Holding the country to” ransom” was the LNP/media catchcry-.. as opposed to breaking down hard fought rights and quality of life for the general public for profits going straight in to the coffers of private corporations.
Norm Gallagher and his union would certainly have fought to stop this current wage abuse from happening.
Ahh, memories of such innocent times.
What wage slave today would not walk over broken glass to have a similar union on their side?

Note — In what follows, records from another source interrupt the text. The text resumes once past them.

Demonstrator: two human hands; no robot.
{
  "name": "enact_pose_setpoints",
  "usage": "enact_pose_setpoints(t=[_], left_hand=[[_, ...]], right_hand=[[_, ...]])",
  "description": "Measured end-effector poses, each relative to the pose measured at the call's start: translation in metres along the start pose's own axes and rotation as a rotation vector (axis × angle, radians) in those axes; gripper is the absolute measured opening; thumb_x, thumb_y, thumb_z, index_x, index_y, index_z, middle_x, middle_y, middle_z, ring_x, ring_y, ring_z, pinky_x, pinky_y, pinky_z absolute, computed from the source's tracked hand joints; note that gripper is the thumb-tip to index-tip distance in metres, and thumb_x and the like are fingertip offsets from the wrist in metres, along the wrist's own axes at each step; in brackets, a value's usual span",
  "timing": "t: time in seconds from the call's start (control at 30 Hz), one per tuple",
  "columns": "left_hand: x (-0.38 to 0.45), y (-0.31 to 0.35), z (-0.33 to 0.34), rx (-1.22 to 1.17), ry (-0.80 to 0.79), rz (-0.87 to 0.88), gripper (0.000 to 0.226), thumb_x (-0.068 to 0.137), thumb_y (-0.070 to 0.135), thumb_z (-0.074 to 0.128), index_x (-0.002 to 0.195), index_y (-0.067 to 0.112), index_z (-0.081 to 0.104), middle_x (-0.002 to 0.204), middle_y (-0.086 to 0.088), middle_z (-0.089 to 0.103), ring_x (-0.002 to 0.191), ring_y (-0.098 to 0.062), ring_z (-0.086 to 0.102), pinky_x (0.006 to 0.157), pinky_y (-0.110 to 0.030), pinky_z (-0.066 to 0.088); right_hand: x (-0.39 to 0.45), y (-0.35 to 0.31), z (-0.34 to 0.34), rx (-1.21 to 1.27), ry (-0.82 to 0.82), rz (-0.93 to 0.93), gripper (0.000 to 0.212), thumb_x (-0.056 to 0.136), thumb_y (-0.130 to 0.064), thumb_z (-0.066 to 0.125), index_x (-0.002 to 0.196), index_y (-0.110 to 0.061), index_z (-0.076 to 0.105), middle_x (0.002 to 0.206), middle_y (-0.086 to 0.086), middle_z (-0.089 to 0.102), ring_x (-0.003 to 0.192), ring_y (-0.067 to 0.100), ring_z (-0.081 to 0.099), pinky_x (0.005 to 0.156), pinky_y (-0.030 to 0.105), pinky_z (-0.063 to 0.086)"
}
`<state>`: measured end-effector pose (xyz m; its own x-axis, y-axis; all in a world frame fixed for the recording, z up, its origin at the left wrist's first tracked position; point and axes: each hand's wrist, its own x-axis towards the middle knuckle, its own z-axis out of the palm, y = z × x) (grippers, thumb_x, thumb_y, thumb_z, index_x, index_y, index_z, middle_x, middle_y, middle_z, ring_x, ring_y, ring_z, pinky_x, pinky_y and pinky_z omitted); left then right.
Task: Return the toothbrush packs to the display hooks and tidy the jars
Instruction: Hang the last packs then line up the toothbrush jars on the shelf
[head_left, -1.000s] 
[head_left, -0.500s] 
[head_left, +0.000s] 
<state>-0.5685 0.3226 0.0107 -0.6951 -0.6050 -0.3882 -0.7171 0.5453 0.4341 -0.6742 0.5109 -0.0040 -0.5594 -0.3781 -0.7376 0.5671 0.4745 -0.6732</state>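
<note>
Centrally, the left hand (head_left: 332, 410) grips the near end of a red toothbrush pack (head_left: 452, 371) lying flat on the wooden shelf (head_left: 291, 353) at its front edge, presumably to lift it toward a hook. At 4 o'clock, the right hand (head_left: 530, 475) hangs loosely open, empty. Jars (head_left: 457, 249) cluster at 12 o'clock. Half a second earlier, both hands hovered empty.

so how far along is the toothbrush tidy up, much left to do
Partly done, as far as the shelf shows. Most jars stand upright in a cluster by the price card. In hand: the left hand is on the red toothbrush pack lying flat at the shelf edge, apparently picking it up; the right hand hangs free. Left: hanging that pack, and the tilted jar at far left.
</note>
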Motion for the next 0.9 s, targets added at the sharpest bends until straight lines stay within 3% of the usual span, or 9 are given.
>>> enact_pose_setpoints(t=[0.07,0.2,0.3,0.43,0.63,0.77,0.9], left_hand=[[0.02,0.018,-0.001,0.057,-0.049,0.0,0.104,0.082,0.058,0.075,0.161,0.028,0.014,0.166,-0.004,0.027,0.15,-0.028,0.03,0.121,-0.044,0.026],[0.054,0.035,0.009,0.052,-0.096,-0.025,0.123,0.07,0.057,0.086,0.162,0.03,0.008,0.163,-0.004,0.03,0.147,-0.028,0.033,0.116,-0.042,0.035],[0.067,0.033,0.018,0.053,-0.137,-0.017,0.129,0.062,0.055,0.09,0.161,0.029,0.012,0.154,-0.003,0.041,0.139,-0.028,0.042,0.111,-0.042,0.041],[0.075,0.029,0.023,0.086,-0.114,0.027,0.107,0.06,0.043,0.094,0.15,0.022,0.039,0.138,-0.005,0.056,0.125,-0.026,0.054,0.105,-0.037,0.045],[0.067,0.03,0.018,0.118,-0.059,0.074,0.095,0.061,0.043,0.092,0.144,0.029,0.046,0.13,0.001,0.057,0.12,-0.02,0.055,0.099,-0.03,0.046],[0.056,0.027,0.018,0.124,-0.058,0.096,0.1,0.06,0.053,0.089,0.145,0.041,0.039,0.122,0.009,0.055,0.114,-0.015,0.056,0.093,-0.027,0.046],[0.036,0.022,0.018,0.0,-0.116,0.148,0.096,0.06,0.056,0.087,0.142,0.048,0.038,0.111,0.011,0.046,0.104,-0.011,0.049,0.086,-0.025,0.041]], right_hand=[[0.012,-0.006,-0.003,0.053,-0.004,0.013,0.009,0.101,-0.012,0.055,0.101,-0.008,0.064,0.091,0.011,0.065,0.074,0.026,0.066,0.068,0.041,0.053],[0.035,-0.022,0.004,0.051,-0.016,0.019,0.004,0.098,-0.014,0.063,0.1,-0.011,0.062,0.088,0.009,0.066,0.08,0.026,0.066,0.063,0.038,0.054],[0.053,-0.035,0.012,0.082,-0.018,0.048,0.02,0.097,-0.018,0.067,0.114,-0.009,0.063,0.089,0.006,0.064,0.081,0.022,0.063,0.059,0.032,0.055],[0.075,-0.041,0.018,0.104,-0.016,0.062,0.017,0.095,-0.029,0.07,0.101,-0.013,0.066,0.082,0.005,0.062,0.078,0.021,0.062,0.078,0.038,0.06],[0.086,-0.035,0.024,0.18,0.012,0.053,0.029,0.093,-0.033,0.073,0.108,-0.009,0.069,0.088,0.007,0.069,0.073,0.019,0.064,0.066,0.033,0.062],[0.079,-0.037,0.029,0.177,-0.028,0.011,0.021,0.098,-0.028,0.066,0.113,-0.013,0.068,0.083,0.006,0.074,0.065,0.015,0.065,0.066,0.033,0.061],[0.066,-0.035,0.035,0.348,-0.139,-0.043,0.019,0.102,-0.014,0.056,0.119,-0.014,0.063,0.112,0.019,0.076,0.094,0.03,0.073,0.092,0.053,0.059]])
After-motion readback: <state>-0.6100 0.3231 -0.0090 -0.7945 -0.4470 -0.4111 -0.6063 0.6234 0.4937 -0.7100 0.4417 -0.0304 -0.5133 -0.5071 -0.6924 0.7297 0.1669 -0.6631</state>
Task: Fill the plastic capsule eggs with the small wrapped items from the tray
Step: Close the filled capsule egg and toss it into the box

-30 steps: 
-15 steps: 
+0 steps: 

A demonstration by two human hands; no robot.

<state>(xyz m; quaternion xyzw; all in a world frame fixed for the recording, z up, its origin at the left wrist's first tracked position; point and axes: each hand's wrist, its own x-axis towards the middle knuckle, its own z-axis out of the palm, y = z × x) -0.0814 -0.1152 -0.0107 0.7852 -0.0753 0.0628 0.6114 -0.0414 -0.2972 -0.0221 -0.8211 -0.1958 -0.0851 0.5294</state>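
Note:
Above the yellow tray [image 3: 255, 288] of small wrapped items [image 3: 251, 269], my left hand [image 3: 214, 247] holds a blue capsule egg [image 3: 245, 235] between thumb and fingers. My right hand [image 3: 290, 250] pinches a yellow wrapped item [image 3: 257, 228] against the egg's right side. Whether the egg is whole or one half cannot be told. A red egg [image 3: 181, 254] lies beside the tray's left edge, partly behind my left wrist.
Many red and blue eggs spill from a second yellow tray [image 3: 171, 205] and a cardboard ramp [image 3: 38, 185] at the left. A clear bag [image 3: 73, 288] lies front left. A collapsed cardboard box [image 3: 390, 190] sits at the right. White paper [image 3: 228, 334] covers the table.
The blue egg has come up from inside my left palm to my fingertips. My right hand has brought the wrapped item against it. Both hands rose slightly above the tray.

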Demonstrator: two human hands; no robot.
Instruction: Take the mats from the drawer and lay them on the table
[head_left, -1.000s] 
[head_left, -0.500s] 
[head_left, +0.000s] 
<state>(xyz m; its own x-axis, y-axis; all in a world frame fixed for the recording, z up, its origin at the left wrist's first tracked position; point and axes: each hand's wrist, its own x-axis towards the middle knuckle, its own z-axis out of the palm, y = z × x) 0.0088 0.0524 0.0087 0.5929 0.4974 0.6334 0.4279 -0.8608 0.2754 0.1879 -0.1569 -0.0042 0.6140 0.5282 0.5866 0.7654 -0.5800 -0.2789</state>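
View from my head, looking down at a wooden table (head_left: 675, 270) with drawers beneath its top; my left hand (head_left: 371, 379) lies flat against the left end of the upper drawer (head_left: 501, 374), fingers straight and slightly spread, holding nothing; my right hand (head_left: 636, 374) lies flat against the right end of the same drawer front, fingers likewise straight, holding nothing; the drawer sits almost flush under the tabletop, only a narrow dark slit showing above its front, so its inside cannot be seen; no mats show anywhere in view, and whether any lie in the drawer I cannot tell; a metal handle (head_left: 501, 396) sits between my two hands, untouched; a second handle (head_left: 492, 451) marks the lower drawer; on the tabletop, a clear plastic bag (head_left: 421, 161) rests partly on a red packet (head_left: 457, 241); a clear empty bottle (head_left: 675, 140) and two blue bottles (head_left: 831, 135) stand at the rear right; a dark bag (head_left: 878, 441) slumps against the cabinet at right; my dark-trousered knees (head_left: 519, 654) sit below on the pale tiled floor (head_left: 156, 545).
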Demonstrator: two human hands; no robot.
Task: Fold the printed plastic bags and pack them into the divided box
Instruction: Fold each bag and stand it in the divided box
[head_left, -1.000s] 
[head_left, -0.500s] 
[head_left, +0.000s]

And then came the Accord and all was silence.
https://vuir.vu.edu.au/22018/
This hardly new, going back to my teen years – that really was a verrrry long time ago – so often we, my peers and I, were employed in a job we truly wanted but once we reached an age where our wage should rise, out the door we were kicked and it happened again when some of us reached adult wage time. Having joined the nursing profession kept me safe, although the hours were horrendous especially night duty; start at 8pm and finish at 9am a d still had to study. So, what’s happening now is going backwards.
Wage theft in the Film and TV industry is most definitely part of the modus operandi. I’m fact, nobody wants to look at it becuse the whole industry would collapse. It’s combined with over work in chronically unsustainable hours, dangerous conditions, cronyism, rampant job insecurity that relies on systemic nepotism and subjective favouritism, an empty hole where a HR system is supposed to be, endemic bullying and a structure that outcasts whistle-blowers at a ground level. Nobody wants to touch it because of the ‘prestige’ it brings. It’s the only industy I know of that works a standard 50 hour week (with an expectation of free work after hours) and the wages haven’t moved for 30 years. The funniest thing is it’s considered so ‘high end’ and the perception that one is somehow ‘lucky’ to have ‘broken in’ to the industry enables this abuse that burns people out very young. It’s less a job than a club!
Luvvies in a cold yartz climate – mine heart bleedeth not.